Hoffe mir kann jemand helfen!

Gruß 
Dennis


----------



## Oberchefe (27 Mai 2010)

Einen RS-Eingang kenne ich nicht.

http://de.wikipedia.org/wiki/RS-Flipflop#RS-Flipflop


----------



## böckmann (27 Mai 2010)

so kenne ich das auch nur. Ich beginne jetzt mit SPS-Programmierung und fange an, mit STEP 7 zu arbeiten. An dem SR- Glied steht dran einmal S einmal R und einmal SR. SR und S müssen mit Eingänge belegt werden, R ist optional.
das Glied hab ich verstanden, liegt aber wohl am Programm STEP 7, an der beschriftung, kann mir jemand die Eingänge erklären?


----------



## böckmann (27 Mai 2010)

http://www.sps-lehrgang.de/speicherfunktionen/

hier ist das Glied, mit SR bzw. RS als Eingang


----------



## bike (27 Mai 2010)

Also ich kenne das so, dass einmal Setz und das anderemal Rücksetz dominat ist.
Wenn du dir die Reihenfolge anschaust, wirst du erkennen, welche Reihenfolge was ist.
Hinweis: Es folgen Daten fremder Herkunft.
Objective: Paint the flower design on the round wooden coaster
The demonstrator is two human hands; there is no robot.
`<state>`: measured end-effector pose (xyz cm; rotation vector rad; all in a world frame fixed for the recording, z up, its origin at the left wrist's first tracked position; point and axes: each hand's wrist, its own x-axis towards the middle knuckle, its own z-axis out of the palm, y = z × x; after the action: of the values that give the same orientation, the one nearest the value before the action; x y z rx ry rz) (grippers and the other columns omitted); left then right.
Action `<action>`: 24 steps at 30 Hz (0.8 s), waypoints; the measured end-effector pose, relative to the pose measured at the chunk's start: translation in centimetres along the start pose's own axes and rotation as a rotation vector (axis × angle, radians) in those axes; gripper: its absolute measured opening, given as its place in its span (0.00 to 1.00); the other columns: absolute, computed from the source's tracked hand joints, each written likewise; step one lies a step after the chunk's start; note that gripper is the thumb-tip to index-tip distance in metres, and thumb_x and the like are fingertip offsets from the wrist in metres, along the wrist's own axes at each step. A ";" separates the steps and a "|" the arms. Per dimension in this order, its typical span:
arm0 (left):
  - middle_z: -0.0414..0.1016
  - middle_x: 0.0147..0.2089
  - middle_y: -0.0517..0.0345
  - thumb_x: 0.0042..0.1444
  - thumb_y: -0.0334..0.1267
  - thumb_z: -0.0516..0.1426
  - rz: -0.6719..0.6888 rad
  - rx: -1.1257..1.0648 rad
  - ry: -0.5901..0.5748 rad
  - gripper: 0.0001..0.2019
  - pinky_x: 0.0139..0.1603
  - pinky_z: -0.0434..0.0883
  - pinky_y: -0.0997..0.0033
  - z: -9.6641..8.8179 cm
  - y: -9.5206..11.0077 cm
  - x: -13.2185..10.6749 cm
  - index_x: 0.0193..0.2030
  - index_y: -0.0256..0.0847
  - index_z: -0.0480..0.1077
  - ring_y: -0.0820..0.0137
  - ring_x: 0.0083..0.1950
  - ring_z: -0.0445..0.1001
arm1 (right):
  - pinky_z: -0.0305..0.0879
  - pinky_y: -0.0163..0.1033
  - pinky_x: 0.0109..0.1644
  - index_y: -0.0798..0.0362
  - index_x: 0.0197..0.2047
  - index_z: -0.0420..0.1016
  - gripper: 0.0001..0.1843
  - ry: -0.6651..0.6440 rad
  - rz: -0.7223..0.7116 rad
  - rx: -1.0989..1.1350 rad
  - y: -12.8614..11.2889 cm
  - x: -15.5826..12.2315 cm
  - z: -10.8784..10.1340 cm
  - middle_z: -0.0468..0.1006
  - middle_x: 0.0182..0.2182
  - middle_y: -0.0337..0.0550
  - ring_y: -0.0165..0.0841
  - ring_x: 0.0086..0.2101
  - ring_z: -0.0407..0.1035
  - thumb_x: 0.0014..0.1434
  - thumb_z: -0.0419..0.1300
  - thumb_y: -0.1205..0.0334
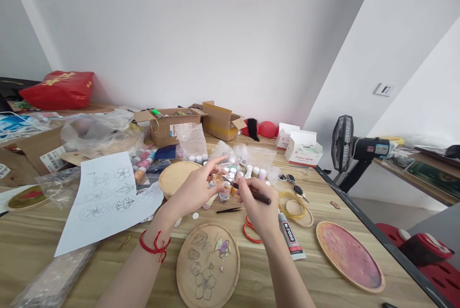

Also was S/R oder R/S ist.,

Viele Erfolg

bike


----------



## The Big B. (27 Mai 2010)

SR bzw. RS Glieder haben nur zwei Eingangssignale, das S und das R Signal. Das was bei den Bildern mit A2 gekennzeichnet ist, ist kein Eingang sondern hier kannst du den Ausgang oder den Merker dranschreiben den du ein bzw. ausschalten willst.
Ich hoffe ich habe damit die Frage beantwortet.


----------



## MasterOhh (27 Mai 2010)

Aso das meinst du.

eigentlich ist das SR bzw RS nur der Name des Gliedes.

SR-> Rücksetzdominant (Siemens) | Setzdominant (IEC61131)
RS-> Setzdominant (Siemens) | Rücksetzdominant (IEC61131)


Der Ausgang der da drüber steht gibt eigentlich nur den Zustand des Gliedes aus (1: gesetzt , 0: nicht gesetzt) also nichts anderes was normalerweise auch bei Q steht. Hat sich halt nur so eingebürgert den Ausgang da oben dran zu pappen statt bei Q ....


----------